ALEN MACWEENEY
"The pictures he took...have the intensity
and poignancy of rediscovered love letters."
- The New Yorker
Born in Dublin, Alen MacWeeney began his international career at twenty, in Paris, as Richard Avedon's assistant.
Across a half-century, he's become especially known for his ability to artistically photograph interiors (Charleston: a Bloomsbury House and Garden and The Home of the Surrealists), countrysides (Stone Walls & Fabled Landscapes), portraits (Bloomsbury Reflections and Irish Travellers), and even people's inner lives (Spaces for Silence). His work has appeared in LIFE, House & Garden, The New Yorker, Vogue, The World of Interiors, Town & Country, Departures, Travel + Leisure, Connoisseur, The New York Times Magazine, GEO, Fortune, Harper's Bazaar, Smithsonian, Esquire, American Photographer, G.Q. His pictures are in many private collections and in the permanent collections at the Museum of Modern Art, the Metropolitan Museum of Art, the George Eastman House, the Philadelphia Museum of Art, the Art Institute of Chicago, and others. He is represented by the Steven Kasher Gallery in New York City.

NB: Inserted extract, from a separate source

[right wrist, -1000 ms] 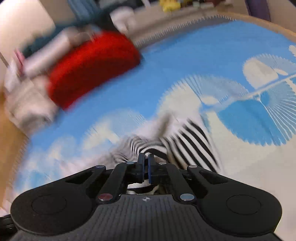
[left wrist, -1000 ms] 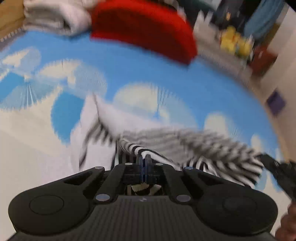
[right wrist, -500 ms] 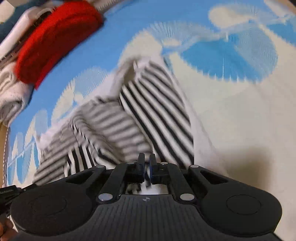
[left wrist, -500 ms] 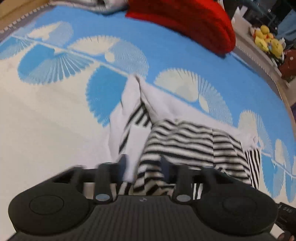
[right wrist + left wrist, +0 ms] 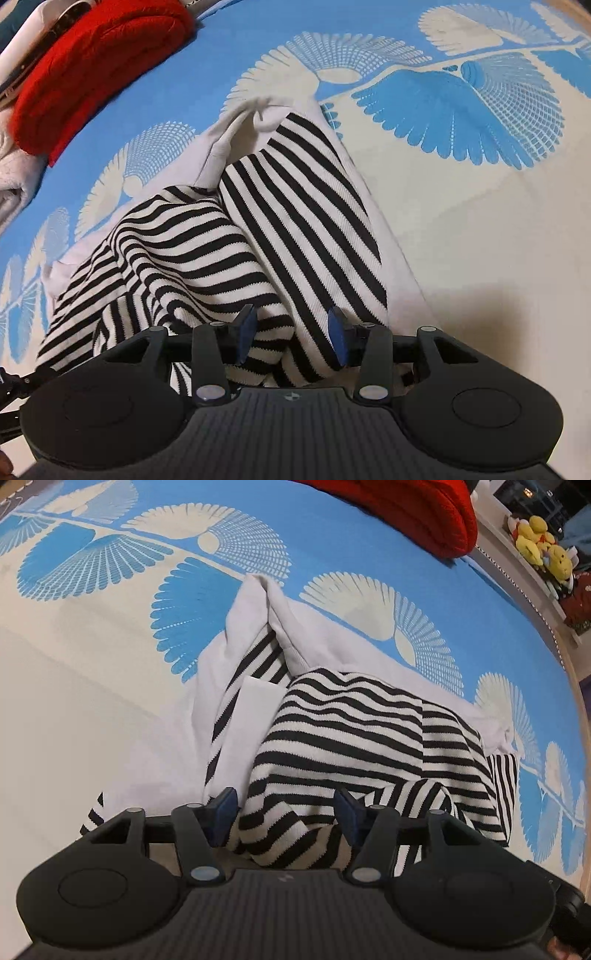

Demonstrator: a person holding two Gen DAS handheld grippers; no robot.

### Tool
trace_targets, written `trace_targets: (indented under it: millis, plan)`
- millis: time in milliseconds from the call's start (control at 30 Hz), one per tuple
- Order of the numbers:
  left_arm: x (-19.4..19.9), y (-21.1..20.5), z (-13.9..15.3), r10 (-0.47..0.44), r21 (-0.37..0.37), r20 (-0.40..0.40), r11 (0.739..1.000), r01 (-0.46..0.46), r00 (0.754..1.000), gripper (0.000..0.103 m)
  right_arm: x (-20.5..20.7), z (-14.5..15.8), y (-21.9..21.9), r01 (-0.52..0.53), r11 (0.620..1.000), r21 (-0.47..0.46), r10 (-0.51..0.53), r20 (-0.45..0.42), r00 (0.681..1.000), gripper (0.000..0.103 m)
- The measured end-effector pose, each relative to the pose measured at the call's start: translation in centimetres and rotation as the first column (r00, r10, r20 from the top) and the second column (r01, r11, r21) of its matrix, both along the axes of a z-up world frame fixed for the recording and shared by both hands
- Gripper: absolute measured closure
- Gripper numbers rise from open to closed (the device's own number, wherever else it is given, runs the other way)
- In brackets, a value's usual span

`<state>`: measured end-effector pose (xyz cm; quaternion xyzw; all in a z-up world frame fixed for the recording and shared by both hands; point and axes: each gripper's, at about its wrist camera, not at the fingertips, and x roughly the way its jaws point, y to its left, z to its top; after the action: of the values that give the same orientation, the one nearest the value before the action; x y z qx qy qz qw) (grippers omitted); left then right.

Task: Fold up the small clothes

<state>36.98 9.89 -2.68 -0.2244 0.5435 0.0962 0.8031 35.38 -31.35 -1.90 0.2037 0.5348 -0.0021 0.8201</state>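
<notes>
A black-and-white striped garment [image 5: 351, 723] with white parts lies folded over itself on the blue and cream patterned blanket [image 5: 92, 701]. My left gripper [image 5: 284, 805] points steeply down at its near edge. The jaws stand apart and are closing slightly, and a fold of striped cloth lies loose between them. In the right wrist view the same garment [image 5: 184, 251] spreads to the left. My right gripper [image 5: 291, 325] hovers over its near edge with the jaws opening. Striped cloth sits between its pads [image 5: 338, 332] without being pinched.
A folded red knit [image 5: 406, 506] [image 5: 92, 55] lies at the far side of the blanket, with white folded cloth [image 5: 11, 173] beside it. Yellow plush toys [image 5: 543, 542] sit on a ledge past the blanket's edge. The cream part of the blanket [image 5: 498, 240] is bare.
A second ago both grippers were shut on the striped cloth and held it up. Both have sunk towards the blanket and spread their jaws, and the garment now rests on it.
</notes>
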Motion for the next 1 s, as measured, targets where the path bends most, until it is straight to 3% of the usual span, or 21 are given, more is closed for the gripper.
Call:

Alen MacWeeney's photography is distinguished by the painterly way he unveils the character of his subject, creating a picture to tell a story. His portraiture is direct and apparently simple, but his compositional touch can be complex. One never feels him interfering: the subject comes through without the camera getting in the way, allowing a great sense of calm, of thoughtful repose, to enter his work. He may incorporate the environment for added effect, but always with the skill that one associates with a master painter. The wide range of emotion - from humor to drama - makes a MacWeeney portrait seem as if the subject has just left the room and the dust is gently settling. His use of light and composition, with rich gorgeous colors and a vast range of grays, is to be marveled at.